La "up market commercial fiction" : les agents et les éditeurs anglo-saxons n’avaient que ce concept à la bouche lors de la 68e Foire internationale du livre de Francfort, du 19 au 23 octobre. Une appellation qui pourrait s’appliquer à la nouvelle acquisition d’Autrement, The mothers, premier roman de Brit Bennett, jeune auteure de 26 ans. Comme Nickolas Butler ou Sophie Stark, au programme des précédentes rentrées de la maison, ce texte est annoncé pour septembre 2017. Comparée à Elena Ferrante et à Chimamanda Ngozi Adichie, Brit Bennett pose un regard sur la place d’une femme dans la société face aux diktats de la maternité, du couple, de la couleur de peau. Beaucoup d’éditeurs aspirent à trouver ce type de textes littéraires grand public, dans lesquels le plus important reste l’histoire, une marque de fabrique anglo-saxonne, mais que l’on retrouve en France dans les romans de David Foenkinos ou de Karine Tuil qui figurent dans la "Blanche" de Gallimard. Plusieurs maisons françaises ont récemment recruté des éditrices pour travailler sur ce périmètre, à l’instar de Robert Laffont avec Sarah Hirsch, venue d’Héloïse d’Ormesson, Autrement avec Emilie Lassus, arrivée de L’Olivier, ou Flammarion avec Louise Danou, transfuge de J’ai lu.

Elargir sa palette

Ce "up market commercial fiction" regroupe des "textes de qualité, mais accessibles à tous sur le papier, qui ont plusieurs "couches" de lecture, explique Nathalie Zberro, la directrice de la collection littérature étrangère de Rivages. Tout dépend ensuite de l’éditeur qui publiera le livre : l’image de chaque éditeur, ainsi que la ligne globale donneront le ton." Pour des livres comme Les furies de Lauren Groff, à paraître à L’Olivier en janvier 2017, ou The girls d’Emma Cline, publié par Quai Voltaire à la rentrée, lors de la précédente Foire de Francfort, une petite dizaine d’éditeurs ont participé aux enchères pour la France. Un chiffre qui ne reflète pas le nombre d’éditeurs exclusivement littéraires ou exclusivement commerciaux. Les frontières ne sont pas si claires que par le passé entre les catalogues. La crise mondiale qu’a traversée l’édition a laissé des traces en torpillant notamment les deuxième ou troisième niveaux de libraires selon les pays. La concentration du marché conduit les maisons à élargir leur palette.

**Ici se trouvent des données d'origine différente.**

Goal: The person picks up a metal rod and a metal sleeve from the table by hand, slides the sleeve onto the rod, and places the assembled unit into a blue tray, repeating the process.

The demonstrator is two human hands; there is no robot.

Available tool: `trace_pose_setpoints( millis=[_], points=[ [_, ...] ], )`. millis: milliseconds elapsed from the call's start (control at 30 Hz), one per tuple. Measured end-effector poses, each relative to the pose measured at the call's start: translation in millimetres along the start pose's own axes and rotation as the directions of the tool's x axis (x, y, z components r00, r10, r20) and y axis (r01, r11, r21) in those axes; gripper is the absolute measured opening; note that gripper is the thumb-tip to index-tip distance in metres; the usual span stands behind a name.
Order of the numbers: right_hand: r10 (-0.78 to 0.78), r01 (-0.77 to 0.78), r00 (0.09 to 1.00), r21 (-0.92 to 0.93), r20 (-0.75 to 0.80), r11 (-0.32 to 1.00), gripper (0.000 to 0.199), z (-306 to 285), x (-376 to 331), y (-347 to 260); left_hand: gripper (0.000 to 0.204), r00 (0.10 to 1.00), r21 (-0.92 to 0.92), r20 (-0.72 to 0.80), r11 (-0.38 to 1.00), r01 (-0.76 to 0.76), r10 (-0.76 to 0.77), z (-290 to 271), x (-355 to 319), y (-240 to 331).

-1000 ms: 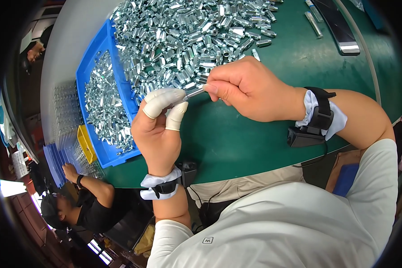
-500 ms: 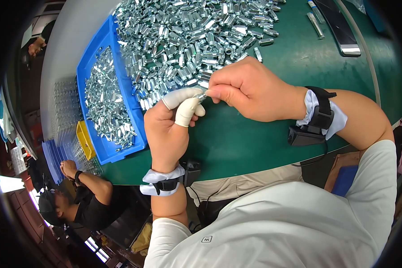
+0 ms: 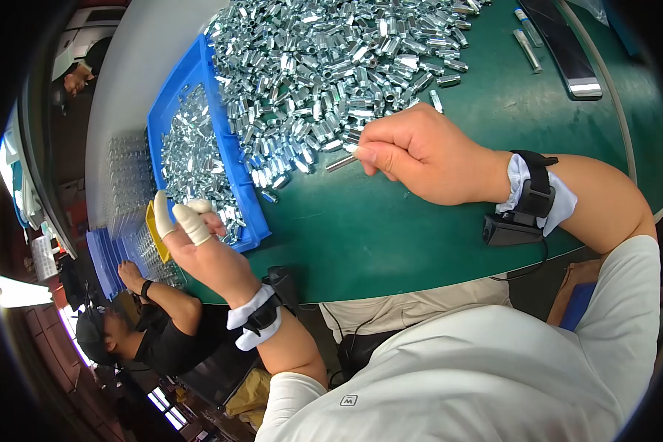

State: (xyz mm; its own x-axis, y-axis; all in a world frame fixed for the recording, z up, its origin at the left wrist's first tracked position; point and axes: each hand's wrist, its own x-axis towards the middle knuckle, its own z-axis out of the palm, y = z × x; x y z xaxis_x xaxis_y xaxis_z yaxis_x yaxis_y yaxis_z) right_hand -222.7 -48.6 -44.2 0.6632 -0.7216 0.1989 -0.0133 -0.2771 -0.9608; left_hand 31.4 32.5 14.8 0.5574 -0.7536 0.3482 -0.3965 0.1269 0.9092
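My right hand [image 3: 427, 158] pinches a thin metal rod [image 3: 340, 163] between thumb and forefinger. The rod points left over the green table, just in front of a large pile of shiny hex metal sleeves [image 3: 324, 66]. White finger cots cover several digits of my left hand [image 3: 214, 258], which is spread at the near end of a blue tray [image 3: 254, 214]. No part shows in its fingers. Small silvery metal parts [image 3: 191, 144] fill the tray, and some lie close beside my left fingertips.
At the far right lie a phone-like dark slab [image 3: 567, 51], a metallic tube [image 3: 527, 51] and a blue-and-white tube [image 3: 527, 26]. A yellow bin [image 3: 157, 232] and clear racks [image 3: 129, 173] stand left of the tray. Another person [image 3: 151, 324] in black sits at the left.
My left hand has left the right hand's fingertips and moved left to the tray, its fingers opening. The rod now shows in my right hand, which has barely moved.
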Motion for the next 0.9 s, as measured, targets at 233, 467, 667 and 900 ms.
trace_pose_setpoints(
  millis=[233, 467, 667, 900],
  points=[
    [-0.005, 0.005, 1.0, 0.025, -0.007, 1.0, 0.027, 0, 1, -3, 0.032, 0.841, 0.622, 0.539, 0.694, -0.361, -0.045, 34, -19, -2],
    [0.021, -0.021, 0.999, 0.033, -0.025, 0.999, 0.026, 1, -2, 1, 0.029, 0.763, 0.618, 0.628, 0.693, -0.372, -0.15, 41, -9, -6],
    [0.041, -0.035, 0.995, 0.071, -0.094, 0.997, 0.025, 1, -2, -1, 0.023, 0.762, 0.131, 0.619, 0.981, 0.14, -0.191, 43, -11, 4],
    [-0.054, 0.054, 0.992, -0.004, -0.115, 0.999, 0.024, 2, 0, 1, 0.024, 0.753, -0.096, 0.657, 0.994, 0.058, 0.02, 44, -16, -8]
  ],
)
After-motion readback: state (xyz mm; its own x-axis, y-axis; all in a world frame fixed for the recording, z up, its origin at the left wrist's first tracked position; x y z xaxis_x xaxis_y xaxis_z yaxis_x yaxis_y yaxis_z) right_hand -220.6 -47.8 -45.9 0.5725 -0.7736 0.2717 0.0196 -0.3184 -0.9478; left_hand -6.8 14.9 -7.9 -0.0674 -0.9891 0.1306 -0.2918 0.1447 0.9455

Le catalogue d’une maison ne se réduit plus à une étiquette d’"éditeur littéraire" ou d’"éditeur commercial", et c’est tout l’enjeu des journées bourrées de rendez-vous à Francfort, alors que la plupart des contrats peuvent être gérés à distance par Internet. "Le brouillage des frontières rend encore plus important le dialogue, l’échange, explique Sabrina Arab, directrice éditoriale d’HarperCollins France. Il faut replacer le projet éditorial au cœur des discussions. Et quand on démarre, comme moi, une nouvelle ligne, c’est primordial." Florence Lottin, qui a récemment pris la tête de Pygmalion, est confrontée au même défi. Elle repositionne la maison en achetant The story of everything de Tim Urban ou, avec J’ai lu, le polar The chalk man de C. J. Tudor. Les rendez-vous permettent de parler des nouveautés, mais aussi du fonds pour essayer de saisir l’essence d’un catalogue et proposer des titres plus adaptés à chaque éditeur. "Les listes des agents en fiction sont assez décevantes cette année, constate Olivier Bétourné, P-DG du Seuil. Ils ont tellement écrémé pour plaire au plus grand nombre ! Il faut retourner vers l’éditeur pour fouiller les catalogues." D’ailleurs, le traditionnel séminaire des droits, en amont de la foire, avait pour thème les succès inattendus, la conseillère américaine en achat de droits Kris Kliemann parlant des "backlists" (le fonds) comme d’une "mine d’or". Une démonstration appuyée par John Donatich, le directeur de Yale University Press, qui a fait un best-seller (500 000 ventes) de A little history of the world de E. H. Gombrich, paru soixante-dix ans plus tôt.

Genre hybride

Avant la foire, Flammarion a acheté deux textes importants : une fiction très inspirée du réel, American war d’Omar El Akkad, et un document très romancé, The right to kill de Peter Eisner sur une société secrète qui avait pour mission de tuer les nazis en Amérique du Sud. Deux genres pour un but similaire : dire notre société. Non seulement les frontières entre les catalogues se troublent, mais celles entre les genres se brouillent sous l’effet de la vague de la non-fiction narrative qui traverse toute l’Europe. Elle est portée depuis plusieurs années par les éditions du Sous-sol en France (Gay Talese ou Nellie Bly), Graywolf aux Etats-Unis, 66th And 2nd en Italie, Granta au Royaume-Uni, Lebowski aux Pays-Bas. Pour les Néerlandais, invités d’honneur de cette édition de la foire, ce genre hybride est le principal relais de croissance du marché (1).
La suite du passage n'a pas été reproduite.